As large-scale techniques for studying and measuring gene expressions have been developed, automatically inferring gene interaction networks from expression data has emerged as a popular technique to advance our understanding of cellular systems.

Accurate prediction of gene interactions, especially in multicellular organisms such as Drosophila or humans, requires temporal and spatial analysis of gene expressions, which is not easily obtainable from microarray data. New image based techniques using in-situ hybridization(ISH) have recently been developed to allow large-scale spatial-temporal profiling of whole body mRNA expression. However, analysis of such data for discovering new gene interactions still remains an open challenge.

This project studies the question of predicting gene interaction networks from ISH data. We address this problem by sub-dividing it into 4 challenges

  1. Extract informative features from the image
  2. Learn a gene network from ISH images from a single time-point by analyzing spatial similarity alone
  3. Learn a gene network from multiple data sources, where data from each time point is considered a separate source.
  4. Extend the learning algorithm to also learn the importance of each data source, by using a small number of known gene interactions as training data.

1. SPEX2 : Automated Concise Extraction of Spatial Gene Expression Patterns from Fly Embryo ISH Images

We present SPEX2, an automatic system for embryonic ISH image processing, which can extract, transform, compare, classify and cluster spatial gene expression patterns in Drosophila embryos. Our pipeline for gene expression pattern extraction outputs the precise spatial locations and strengths of the gene expression. We performed experiments on the largest publicly available collection of Drosophila ISH images, and show that our method achieves excellent performance in automatic image annotation, and also finds clusters that are significantly enriched, both for gene ontology functional annotations, and for annotation terms from a controlled vocabulary used by human curators to describe these images.

Kriti Puniyani, Christos Faloutsos, Eric P. Xing, SPEX2: Automated Concise Extraction of Spatial Gene Expression Patterns from Fly Embryo ISH Images. Intelligent Systems for Molecular Biology (ISMB) 2010, Boston, USA.

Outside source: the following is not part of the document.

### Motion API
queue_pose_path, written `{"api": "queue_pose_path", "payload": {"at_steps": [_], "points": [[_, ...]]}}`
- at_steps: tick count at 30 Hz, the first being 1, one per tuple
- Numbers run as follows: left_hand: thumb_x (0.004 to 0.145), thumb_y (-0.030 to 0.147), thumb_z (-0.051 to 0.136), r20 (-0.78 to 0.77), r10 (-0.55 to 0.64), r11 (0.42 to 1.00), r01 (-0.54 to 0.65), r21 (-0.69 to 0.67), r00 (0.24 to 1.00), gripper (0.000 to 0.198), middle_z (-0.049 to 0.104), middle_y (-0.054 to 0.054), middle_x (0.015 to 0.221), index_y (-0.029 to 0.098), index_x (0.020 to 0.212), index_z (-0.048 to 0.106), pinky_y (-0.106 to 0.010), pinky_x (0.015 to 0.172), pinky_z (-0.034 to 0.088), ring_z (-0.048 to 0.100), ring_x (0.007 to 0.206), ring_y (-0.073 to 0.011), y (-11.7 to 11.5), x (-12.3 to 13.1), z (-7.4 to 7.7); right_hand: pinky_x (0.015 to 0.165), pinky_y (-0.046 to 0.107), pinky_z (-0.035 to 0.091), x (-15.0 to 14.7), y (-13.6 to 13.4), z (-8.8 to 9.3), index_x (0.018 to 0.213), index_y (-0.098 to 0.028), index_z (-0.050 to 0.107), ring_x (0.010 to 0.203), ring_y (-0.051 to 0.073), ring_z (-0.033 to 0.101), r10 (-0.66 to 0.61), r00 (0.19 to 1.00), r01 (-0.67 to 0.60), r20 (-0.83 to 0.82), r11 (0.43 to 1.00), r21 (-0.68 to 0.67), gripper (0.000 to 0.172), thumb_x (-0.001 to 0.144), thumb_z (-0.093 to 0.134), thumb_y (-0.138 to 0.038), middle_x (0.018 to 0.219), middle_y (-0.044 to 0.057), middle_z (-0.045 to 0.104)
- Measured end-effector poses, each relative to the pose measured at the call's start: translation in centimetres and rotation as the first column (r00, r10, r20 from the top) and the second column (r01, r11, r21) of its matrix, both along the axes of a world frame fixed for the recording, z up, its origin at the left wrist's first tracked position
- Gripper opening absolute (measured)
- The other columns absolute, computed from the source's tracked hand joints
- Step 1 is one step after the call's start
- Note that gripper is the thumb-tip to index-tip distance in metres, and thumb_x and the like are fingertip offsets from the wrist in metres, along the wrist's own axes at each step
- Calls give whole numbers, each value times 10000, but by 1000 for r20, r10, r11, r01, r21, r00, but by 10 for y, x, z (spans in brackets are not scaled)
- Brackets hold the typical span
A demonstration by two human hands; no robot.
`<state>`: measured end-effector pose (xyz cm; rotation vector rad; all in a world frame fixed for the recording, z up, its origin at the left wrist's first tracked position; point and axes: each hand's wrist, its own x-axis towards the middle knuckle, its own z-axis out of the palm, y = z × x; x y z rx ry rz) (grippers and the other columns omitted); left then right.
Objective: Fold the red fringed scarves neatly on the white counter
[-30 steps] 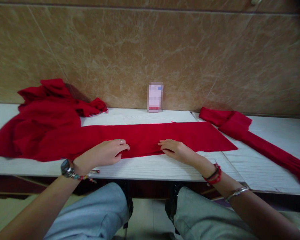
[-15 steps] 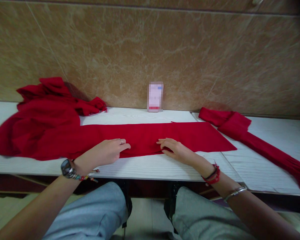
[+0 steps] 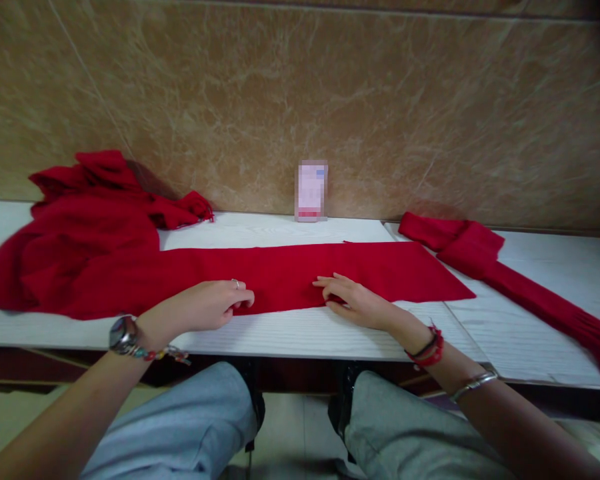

Supplementary material, Code

The SPEX2 pipeline

2. Gin-IM : From ISH images to Gene Interaction Networks

Gin-IM learns gene interaction networks from embryonic ISH images, by extending recent work in learning sparse undirected graphical models to predict interactions between genes. By capturing the notion of spatial similarity of gene expression, while taking into account the presence of multiple images per gene via multi-instance kernels, Gin-IM predicts meaningful gene interaction networks. Using both synthetic data and a small manually curated data set, we demonstrate the effectiveness of our approach in network building. Further, results are reported on a large publicly available collection of Drosophila embryonic ISH images from the Berkeley Drosophila Genome Project, where Gin-IM makes novel and interesting predictions of gene interactions.

Kriti Puniyani, Eric P. Xing, Inferring gene interaction networks from ISH images via kernelized graphical models. European Conference on Computer Vision (ECCV) 2012, Firenze, Italy.

Supplementary material.

(a) Univariate measurements taken simultaneously for all genes simplifies gene network inference from microarray data. (b) Gin-IM extends such analysis to inferring a network from bags of images per gene.

3. NP-MuScL: Unsupervised global prediction of interaction networks from multiple data sources

We propose NP-MuScL (nonparanormal multi source learning) to estimate a gene interaction network that is consistent with multiple sources of data, having the same underlying relationships between the nodes \cite{Puniyani2013}. NP-MuScL casts the network estimation problem as estimating the structure of a sparse undirected graphical model. We use the semiparametric Gaussian copula to model the distribution of the different data sources, with the different copulas sharing the same covariance matrix, and show how to estimate such a model in the high dimensional scenario.
Results are reported on synthetic data, where NP-MuScL outperforms baseline algorithms significantly, even in the presence of noisy data sources. Experiments are also run on two real-world scenarios: two yeast microarray data sets, and three Drosophila embryonic gene expression data sets, where NP-MuScL predicts a higher number of known gene interactions than existing techniques.

Kriti Puniyani, Eric P. Xing, NP-MuScL: Unsupervised global prediction of interaction networks from multiple data sources. the 17th Annual International Conference on Research in Computational Molecular Biology (RECOMB) 2013, Beijing, China.

Supplementary material.

The overall algorithm for NP-MuScL. Each data source is transformed into a Gaussian, using a nonparanormal, and the Gaussian data is then used to jointly estimate a inverse covariance matrix, giving the structure of the Gaussian Graphical Model, underlying the data.